Trackers who pulled boats upstream through the Three Gorges are losing their homes to the waters that they long defied By Peter Hessler
ILLUSTRATION FOR TIME BY KELLY LEUNG
Chen Jinchang lives with two women, three coffins and the certainty that one day the Yangtze River will flood his simple mud-walled house. But to a barge towman who has spent most of his years in the westernmost of the Three Gorges in central China, straining against ships' ropes of braided bamboo, this looming disaster is relative. "I used to pull boats through there 25 times a month," says the 73-year-old, pointing from his doorway to Qutang Gorge, where the Yangtze rushes between towering limestone cliffs.
When the Three Gorges Dam is finished in 2009 and the reservoir fills Chen's valley, all trace of this singular way of life will be washed away. Looking at the larch coffins that Chen keeps with fatalistic practicality by his family's beds, one suspects that Chen hopes he, his wife and 94-year-old mother will have slipped off by then. Chen, now retired, is one of the trackers who dragged boats upstream through the gorges in the days before motor transport became standard. Although trackers haven't worked the Yangtze for more than a decade, they are immortalized in legend and song, and by authors in the West such as John Hersey and Paul Theroux. We have come to Chen's home in Daxi in part because of Hersey's 1956 novel A Single Pebble, which vividly describes the Qutang trackers' patha narrow walkway carved into the cliff wall. Hersey calls it "the most terrible place on the whole river," a tempting endorsement for any adventurer. The soaring Three Gorges' cliffs draw thousands of visitors a year to cruise the Yangtze. But many are underwhelmed by the sterile tourist-boat experience. We're hoping to find a more unspoiled view by hiking the towpath and tracking the trackers.

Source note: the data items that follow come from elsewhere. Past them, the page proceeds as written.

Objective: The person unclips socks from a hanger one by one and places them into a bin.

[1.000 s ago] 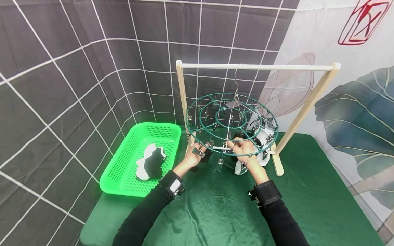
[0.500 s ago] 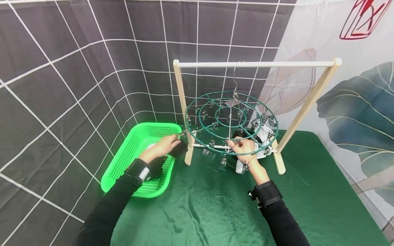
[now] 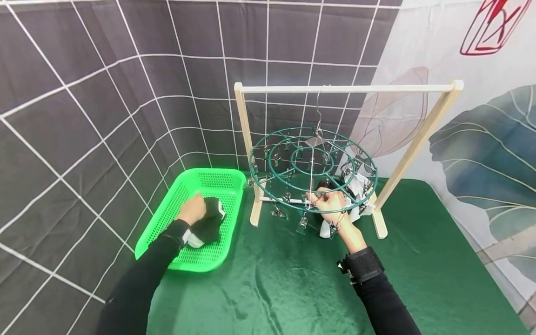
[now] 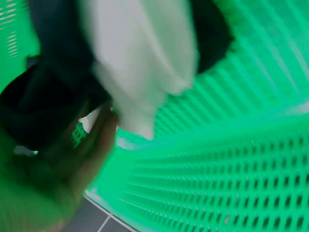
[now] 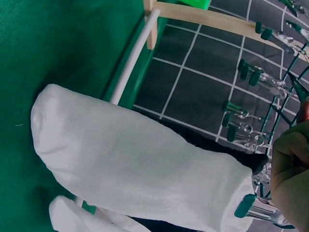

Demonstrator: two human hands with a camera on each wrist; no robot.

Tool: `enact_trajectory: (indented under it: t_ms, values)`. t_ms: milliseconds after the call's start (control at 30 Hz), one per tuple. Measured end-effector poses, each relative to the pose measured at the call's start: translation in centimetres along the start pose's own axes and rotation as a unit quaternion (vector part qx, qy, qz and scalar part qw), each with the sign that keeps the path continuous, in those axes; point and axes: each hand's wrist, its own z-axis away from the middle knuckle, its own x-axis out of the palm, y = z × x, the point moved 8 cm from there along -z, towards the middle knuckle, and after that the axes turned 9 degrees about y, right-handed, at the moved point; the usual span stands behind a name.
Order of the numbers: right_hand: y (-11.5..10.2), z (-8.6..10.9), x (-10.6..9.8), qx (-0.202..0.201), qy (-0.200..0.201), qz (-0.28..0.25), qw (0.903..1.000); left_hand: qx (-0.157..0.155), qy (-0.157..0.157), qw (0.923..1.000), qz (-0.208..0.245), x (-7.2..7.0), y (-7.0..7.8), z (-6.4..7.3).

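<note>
Left hand (image 3: 193, 209): you're hovering by socks (image 3: 208, 228); grip unclear.
Right hand (image 3: 331, 202): you're pinching the green rack (image 3: 315, 141).
Swing risk: perhaps your pinch slipping.

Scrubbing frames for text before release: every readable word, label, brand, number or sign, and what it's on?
No words, brands or numbers readable.
Red seal-like mark on the backdrop: cut off at the top, not legible.
White patch on the left wristband: too small to tell if printed.
White sock, green basket: no text seen.
</note>
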Motion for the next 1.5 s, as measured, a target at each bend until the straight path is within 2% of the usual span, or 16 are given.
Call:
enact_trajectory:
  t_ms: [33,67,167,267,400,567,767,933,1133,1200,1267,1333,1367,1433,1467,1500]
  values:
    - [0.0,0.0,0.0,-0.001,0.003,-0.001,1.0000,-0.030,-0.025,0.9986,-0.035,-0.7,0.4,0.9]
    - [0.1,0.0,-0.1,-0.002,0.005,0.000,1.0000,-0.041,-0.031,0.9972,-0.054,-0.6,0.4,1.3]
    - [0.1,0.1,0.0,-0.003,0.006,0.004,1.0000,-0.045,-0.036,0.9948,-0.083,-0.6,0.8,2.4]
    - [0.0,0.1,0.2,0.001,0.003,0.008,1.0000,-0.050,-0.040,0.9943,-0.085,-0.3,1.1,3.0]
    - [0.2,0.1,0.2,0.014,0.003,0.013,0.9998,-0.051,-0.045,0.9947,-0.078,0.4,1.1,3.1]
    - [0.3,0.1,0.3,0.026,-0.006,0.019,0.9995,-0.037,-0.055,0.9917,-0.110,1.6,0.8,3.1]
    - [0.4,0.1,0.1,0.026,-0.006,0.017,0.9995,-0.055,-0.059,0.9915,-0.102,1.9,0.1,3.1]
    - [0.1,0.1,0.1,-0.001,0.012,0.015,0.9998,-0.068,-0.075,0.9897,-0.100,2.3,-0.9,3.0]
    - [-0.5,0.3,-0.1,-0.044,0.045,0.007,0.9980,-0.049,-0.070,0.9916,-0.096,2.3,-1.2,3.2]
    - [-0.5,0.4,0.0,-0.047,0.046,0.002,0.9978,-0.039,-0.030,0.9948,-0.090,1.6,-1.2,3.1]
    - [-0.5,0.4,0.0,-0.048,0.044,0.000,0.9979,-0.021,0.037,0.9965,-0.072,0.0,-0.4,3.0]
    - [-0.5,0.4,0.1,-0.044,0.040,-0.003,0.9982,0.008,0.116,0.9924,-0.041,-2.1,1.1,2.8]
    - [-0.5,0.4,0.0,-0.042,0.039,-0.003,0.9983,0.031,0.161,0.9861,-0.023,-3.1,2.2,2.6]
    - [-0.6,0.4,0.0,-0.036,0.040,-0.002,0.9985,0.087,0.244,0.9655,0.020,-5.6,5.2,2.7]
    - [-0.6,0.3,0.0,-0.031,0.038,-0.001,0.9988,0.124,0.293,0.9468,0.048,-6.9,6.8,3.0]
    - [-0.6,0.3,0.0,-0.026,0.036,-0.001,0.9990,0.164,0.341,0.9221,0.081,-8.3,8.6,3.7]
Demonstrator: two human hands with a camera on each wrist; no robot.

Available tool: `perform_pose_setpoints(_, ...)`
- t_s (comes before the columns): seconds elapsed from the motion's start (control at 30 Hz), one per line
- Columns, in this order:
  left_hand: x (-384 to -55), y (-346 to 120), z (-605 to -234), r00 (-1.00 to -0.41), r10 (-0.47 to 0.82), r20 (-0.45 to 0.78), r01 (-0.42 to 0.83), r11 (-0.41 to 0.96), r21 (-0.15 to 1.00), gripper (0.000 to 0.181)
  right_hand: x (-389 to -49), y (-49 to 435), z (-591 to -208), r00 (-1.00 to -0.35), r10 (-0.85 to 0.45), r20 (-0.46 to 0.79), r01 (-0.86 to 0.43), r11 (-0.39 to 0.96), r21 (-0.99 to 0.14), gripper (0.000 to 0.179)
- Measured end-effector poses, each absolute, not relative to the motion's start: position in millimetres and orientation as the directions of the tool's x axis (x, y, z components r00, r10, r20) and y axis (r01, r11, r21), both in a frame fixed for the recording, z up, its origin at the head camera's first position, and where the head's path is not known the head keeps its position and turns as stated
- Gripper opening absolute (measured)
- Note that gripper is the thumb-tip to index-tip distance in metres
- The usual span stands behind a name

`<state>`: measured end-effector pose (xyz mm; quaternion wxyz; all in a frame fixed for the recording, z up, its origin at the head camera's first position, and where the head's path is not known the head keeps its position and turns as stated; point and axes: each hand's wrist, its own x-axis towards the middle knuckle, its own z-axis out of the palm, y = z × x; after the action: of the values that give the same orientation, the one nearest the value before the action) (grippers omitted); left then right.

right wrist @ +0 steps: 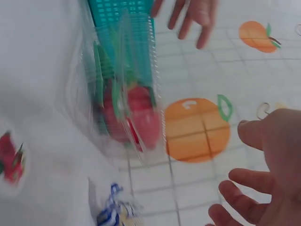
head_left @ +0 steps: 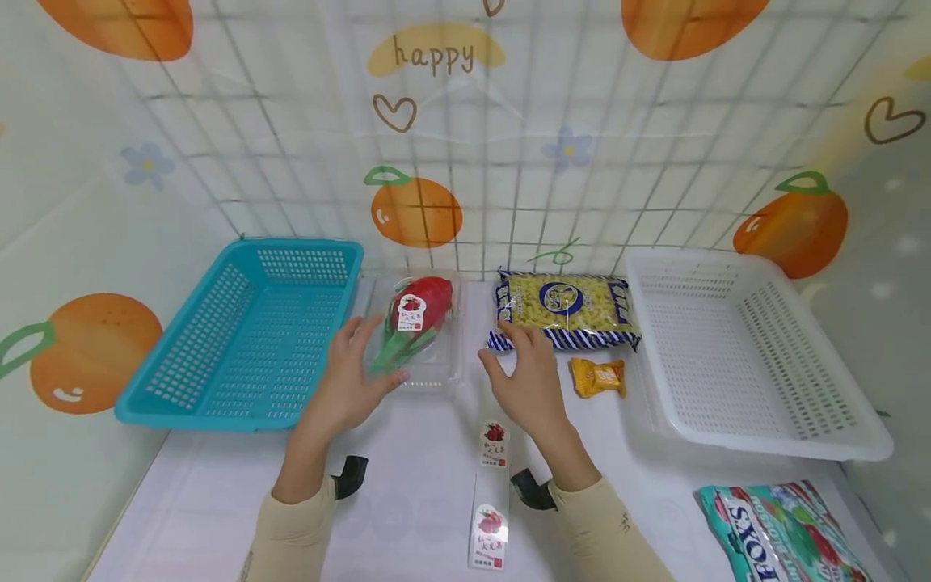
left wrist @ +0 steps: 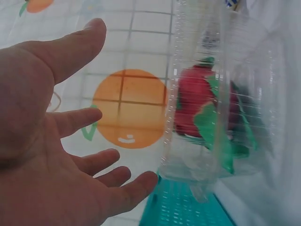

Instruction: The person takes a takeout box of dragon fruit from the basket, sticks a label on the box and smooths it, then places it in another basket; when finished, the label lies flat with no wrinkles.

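A closed, clear plastic clamshell box point(head_left: 444, 368) stands near the back of the table. Inside it lies a red dragon fruit point(head_left: 438, 295) with green leaves, and a dragon fruit label point(head_left: 411, 313) shows on top. My left hand point(head_left: 345, 386) hovers at the box's left front with its fingers spread, holding nothing. To the right of the box, my right hand point(head_left: 531, 380) is raised with its fingers loosely parted, also holding nothing. In the left wrist view a gap separates the left hand point(left wrist: 80, 155) from the box point(left wrist: 195, 162).
A teal basket point(head_left: 134, 404) stands at the left, a white basket point(head_left: 865, 440) at the right. Between lie a pasta bag point(head_left: 567, 307) and a small orange packet point(head_left: 598, 377). A label strip point(head_left: 494, 485) lies in front, with a Fox's candy bag point(head_left: 781, 529) at front right.
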<state>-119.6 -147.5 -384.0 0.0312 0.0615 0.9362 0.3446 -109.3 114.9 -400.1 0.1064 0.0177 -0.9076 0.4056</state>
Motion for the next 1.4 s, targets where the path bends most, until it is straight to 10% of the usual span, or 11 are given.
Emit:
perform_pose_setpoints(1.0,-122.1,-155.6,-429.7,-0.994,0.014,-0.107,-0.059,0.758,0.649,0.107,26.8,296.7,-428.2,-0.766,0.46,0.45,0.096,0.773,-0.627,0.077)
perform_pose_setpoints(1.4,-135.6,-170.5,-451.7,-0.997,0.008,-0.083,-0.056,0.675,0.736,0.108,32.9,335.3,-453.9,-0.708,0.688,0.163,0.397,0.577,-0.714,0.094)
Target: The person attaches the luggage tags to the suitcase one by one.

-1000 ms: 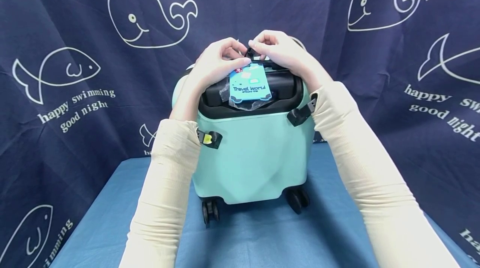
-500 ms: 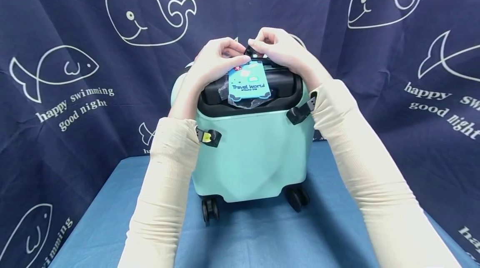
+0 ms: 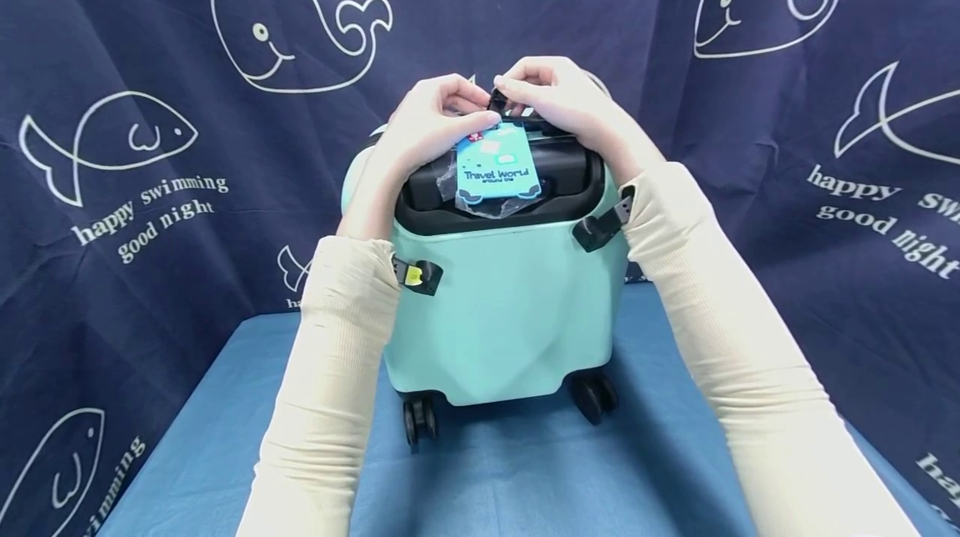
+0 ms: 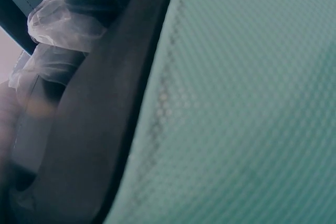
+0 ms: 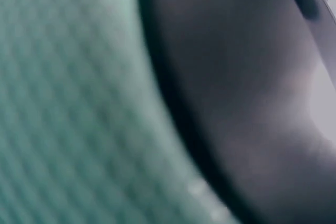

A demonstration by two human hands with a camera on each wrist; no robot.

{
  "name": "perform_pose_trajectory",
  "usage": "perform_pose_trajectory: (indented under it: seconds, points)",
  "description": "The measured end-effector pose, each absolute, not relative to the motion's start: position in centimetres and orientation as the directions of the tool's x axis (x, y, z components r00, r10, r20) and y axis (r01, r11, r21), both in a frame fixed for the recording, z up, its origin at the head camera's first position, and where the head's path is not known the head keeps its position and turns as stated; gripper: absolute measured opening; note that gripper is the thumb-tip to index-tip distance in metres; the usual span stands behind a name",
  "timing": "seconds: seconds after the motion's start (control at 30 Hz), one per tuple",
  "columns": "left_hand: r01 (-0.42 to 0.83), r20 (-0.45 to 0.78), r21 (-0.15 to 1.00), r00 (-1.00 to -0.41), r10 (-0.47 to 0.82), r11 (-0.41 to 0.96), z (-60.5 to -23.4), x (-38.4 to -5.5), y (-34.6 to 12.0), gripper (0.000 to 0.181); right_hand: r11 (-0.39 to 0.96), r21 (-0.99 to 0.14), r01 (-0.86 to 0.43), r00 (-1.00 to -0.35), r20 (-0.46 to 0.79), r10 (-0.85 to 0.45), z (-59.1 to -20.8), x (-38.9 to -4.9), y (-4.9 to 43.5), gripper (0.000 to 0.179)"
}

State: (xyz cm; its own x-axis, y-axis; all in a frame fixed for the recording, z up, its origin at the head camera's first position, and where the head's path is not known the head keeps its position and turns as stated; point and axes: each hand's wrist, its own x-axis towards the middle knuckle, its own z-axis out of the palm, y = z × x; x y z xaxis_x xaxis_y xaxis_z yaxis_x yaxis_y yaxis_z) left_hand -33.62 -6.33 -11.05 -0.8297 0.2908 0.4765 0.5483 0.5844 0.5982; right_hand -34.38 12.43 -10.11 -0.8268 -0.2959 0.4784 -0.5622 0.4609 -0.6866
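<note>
A mint-green suitcase [image 3: 510,312] stands upright on its wheels, its black top panel [image 3: 427,220] facing me. Against that panel hangs a light blue luggage tag [image 3: 495,174] printed "Travel World", with crinkled clear plastic [image 4: 58,24] behind it. My left hand [image 3: 435,116] pinches the tag near its top edge, the thumb in front. Just right of it, my right hand [image 3: 558,95] pinches a black strap [image 3: 498,99] above the tag between thumb and fingers. The fingers partly hide the strap and its fastening. The right wrist view holds only blurred suitcase shell [image 5: 68,103] and black trim [image 5: 236,93].
Blue cloth [image 3: 495,479] covers the table under the suitcase. Black caster wheels [image 3: 592,395] show at its base. A dark blue curtain [image 3: 465,3] with white whale and fish drawings hangs behind and along both sides. Small black wrist cameras [image 3: 423,277] sit at both cuffs.
The whole view has shifted slightly, so the suitcase appears a little higher than a second ago. Both hands keep nearly the same place and hold at the tag and strap.
</note>
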Motion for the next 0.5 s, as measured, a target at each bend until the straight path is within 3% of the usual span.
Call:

The years of toil have given Chen the broad shoulders and sturdy frame of a man decades younger. But despite his brawn, he is powerless to save his home from the rising waters of the $20 billion dam project. The world's largest reservoir, 550 kilometers long, will displace 2 million peasants, including Chen, who is tight-lipped about this coming progress. "If you think the dam is bad," he says, "best you don't say anything at all." He's far more voluble about the old paths, which will also be submerged, and the way he used to haul the boats upstream. "If the current was strong, the leadman would go forward and put a hook in a stone," he says. "And then all 20 or 30 of us would drive forward at once."
Without a boat to drag, the walk through the Qutang only takes four hours. A sampan carries us to the north side of the Yangtze, where a path runs some 50 meters above the late-summer waterline. Funded by the local Elite who wanted to improve foot travel through the gorges, this trail was completed in 1900. It was far wider and safer than most of the paths used by the trackersbut "safe" is a relative term in the gorges, and most sections of the path are only about 1.5 meters wide. Today the trail is still paved with well-fitting flagstones, and only a few sections have crumbled, a sharp contrast to most roads in the area. Below us are traces of lower trails, narrow and treacherous paths used by workmen who needed to be closer to the river. Short, granite pillars line the paths, grooved by a thousand trackers' ropes.
The summer temperature rises to 38C as we enter the unshaded canyon. After two sweaty hours we reach Windbox Gorge, the most spectacular section of the route. Here the path has been chiseled out of the sheer cliff wall; some sections narrow to less than one meter. To our left, the trail drops nearly 70 meters to the rushing waters. There is no handrail, forcing us to move carefully. There are no boats below: it's the first time I've ever been in the Three Gorges without the accompanying puttering of a motor and chattering tourists. Our solitude is complete: it's just us, the path and the brown, swirling Yangtze.
At Seven Gate Cave we stop to rest. From here it's an hour to Baidicheng village, which has easy bus connections to the ancient city of Fengjie at the start of the gorges. I find myself thinking about the climax of Hersey's novel, in which a tracker falls to his death in Windbox Gorge. Last year a Chinese journalist died after plunging from a similar trail in another gorge. The path was good, but it was raining and he slipped. Nevertheless, Chen assures me that in the old days skilled trackers rarely got hurt. And he cautions that Hersey added poetry to his tale as well as drama: the men rarely sang the stirring folk songs the author eulogizes in his book. "Mostly," says Chen with a broad grin, "we just grunted."